Todavía hoy al cabo de diez días de las elecciones de medio término, como se les conoce a las que no son presidenciales, se continúan recuentos y revisiones de esas boletas por las supuestas irregularidades encontradas en los conteos y reconteos.

   No es menos cierto que el estado de Florida siempre es conflictivo para lograr un resultado honesto y creíble. Además es un apetitoso bocado en cualquier elección nacional ya que cuenta con un montón de votos electorales decisivos para cualquier aspirante presidencial. Recordemos las elecciones del año 2000 que nos trajo ocho años de penurias y gobierno incapaz, como resultado de las marañas realizadas y encontradas que hicieron que el presidente lo “nombrara” la Corte Suprema y no los votos como se supone sea la costumbre del país.

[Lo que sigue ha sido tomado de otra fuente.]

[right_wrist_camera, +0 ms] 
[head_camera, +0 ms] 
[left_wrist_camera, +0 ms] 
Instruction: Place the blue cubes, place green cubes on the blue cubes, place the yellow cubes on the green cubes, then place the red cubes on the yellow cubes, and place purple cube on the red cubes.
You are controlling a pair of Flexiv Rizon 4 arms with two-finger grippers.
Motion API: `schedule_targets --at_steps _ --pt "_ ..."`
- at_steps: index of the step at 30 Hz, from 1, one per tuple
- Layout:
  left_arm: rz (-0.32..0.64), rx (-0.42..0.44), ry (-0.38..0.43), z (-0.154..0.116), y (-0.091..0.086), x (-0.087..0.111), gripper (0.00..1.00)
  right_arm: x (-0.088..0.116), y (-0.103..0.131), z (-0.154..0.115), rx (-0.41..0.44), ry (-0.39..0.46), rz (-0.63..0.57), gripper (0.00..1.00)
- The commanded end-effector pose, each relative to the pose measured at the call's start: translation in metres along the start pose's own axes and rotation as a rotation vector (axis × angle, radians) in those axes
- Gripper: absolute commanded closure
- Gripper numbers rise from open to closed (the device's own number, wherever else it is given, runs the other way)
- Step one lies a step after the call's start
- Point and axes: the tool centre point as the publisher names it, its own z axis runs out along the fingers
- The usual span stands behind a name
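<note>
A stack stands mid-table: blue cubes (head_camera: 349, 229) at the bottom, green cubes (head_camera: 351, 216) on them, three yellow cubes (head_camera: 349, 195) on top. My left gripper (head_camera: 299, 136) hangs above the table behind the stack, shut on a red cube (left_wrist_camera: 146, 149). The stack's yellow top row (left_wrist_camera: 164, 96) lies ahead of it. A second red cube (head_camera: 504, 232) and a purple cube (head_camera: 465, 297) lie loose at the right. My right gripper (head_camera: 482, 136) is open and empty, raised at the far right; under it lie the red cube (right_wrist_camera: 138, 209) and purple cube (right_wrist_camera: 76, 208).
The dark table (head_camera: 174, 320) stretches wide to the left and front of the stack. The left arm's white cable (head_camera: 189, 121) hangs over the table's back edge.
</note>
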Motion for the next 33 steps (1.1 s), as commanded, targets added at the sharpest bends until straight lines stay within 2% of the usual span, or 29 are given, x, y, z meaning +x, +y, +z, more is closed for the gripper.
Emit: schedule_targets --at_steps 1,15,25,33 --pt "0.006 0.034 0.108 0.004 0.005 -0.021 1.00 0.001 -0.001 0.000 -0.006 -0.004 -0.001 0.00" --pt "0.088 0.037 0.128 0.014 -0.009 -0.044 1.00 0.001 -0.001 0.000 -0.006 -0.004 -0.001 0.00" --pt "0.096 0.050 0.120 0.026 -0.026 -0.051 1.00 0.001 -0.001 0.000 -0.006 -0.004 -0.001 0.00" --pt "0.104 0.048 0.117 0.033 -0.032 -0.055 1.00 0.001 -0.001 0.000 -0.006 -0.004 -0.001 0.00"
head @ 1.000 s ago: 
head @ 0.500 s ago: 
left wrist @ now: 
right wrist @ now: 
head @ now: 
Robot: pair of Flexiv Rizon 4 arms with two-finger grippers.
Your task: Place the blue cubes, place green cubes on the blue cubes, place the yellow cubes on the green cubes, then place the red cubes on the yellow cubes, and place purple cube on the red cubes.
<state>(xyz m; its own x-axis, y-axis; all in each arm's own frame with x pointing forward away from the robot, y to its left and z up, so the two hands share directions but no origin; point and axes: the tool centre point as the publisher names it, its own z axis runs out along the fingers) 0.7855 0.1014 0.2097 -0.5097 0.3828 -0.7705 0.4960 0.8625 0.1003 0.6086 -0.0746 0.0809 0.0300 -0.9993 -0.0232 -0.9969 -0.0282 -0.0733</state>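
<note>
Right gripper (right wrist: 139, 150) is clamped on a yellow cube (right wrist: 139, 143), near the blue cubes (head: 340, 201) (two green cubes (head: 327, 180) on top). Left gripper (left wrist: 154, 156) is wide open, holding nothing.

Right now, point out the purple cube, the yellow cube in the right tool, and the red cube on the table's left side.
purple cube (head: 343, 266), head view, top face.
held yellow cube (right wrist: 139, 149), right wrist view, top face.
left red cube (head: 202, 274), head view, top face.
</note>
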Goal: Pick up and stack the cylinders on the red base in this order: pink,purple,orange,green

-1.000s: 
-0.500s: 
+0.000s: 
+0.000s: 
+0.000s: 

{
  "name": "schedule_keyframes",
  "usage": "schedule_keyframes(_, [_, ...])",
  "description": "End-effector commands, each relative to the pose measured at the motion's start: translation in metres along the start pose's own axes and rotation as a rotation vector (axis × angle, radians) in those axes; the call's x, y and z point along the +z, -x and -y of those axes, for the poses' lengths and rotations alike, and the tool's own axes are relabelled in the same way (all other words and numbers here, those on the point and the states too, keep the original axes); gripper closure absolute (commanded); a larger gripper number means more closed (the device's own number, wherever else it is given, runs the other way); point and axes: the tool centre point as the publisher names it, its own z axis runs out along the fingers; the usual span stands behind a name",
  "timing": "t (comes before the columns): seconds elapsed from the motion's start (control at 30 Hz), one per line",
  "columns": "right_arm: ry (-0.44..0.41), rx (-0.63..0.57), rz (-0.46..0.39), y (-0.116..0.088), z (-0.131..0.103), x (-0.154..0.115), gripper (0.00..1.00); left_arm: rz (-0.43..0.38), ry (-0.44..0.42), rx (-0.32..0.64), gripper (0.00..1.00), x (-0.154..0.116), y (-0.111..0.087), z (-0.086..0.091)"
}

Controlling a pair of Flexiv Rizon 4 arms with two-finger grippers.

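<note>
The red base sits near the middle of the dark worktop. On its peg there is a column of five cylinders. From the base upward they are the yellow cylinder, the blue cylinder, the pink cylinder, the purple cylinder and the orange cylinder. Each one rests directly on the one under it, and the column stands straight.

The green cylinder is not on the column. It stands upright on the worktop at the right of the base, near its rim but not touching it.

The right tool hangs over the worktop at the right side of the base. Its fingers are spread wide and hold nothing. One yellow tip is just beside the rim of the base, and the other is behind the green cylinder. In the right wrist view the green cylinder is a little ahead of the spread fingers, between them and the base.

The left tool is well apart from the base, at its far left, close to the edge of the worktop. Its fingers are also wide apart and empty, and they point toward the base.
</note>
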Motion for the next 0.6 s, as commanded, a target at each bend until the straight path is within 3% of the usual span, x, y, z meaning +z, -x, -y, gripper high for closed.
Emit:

   Se cacarea mucho de que el sistema electoral estadounidense es ejemplo de privacidad  en el mundo en cuanto a seguir reglas para elegir candidatos a diversas posiciones públicas, pero nada más lejos de la realidad. Les narro el proceso impersonal que sea aplica a los votantes en momentos de ejercer su derecho al voto:

  Me presento en el lugar con la dirección indicada por mi tarjeta de votante. No es privado pues se sabe que iré obligatoriamente a votar allí y no a otro lugar.

   En una de las mesas de presentación está un empleado de las elecciones con listas en frente, donde después de identificarme con mi tarjeta de votante y mi licencia de conducir, me busca en la lista donde está mi nombre y datos personales, allí me hace firmar que me entregan una boleta para votar. Mi firma no hace privada esa entrega, donde aparece un número de serie que encaja en mis datos, en caso de que alguien desee conocer mi información personal.

   Salgo con boletas (s) en mano. En esta última elección me entregaron cinco largas  cartulinas llenas de datos a escoger por ambos lados.

   Voy al cubículo donde votaré, marcando un llenado de óvulos en tinta negra, aprobando cada caso. Esto toma algún tiempo ya que es mucho a leer y decidir, cuando se tratan numerosas enmiendas como fue este último caso.

   Una vez terminado el proceso de marcar los puntos en que estuve o no  de acuerdo en apoyar, devuelvo los tarjetones a un empleado presente donde y cuando este me lleva ante una máquina que se traga las boletas una a una y que supone que contará mis votos.

   Me dan una pegatina para el pecho donde dice que yo voté. Así salgo orondo de haber cumplido con mi  derecho ciudadano. Pero he dejado una estela de datos míos donde expreso mis secretos en cuanto al voto directo (no secreto) que se podría hacer público en cualquier momento que se requiera. Así son las cosas amigos, ni privadas ni secretas.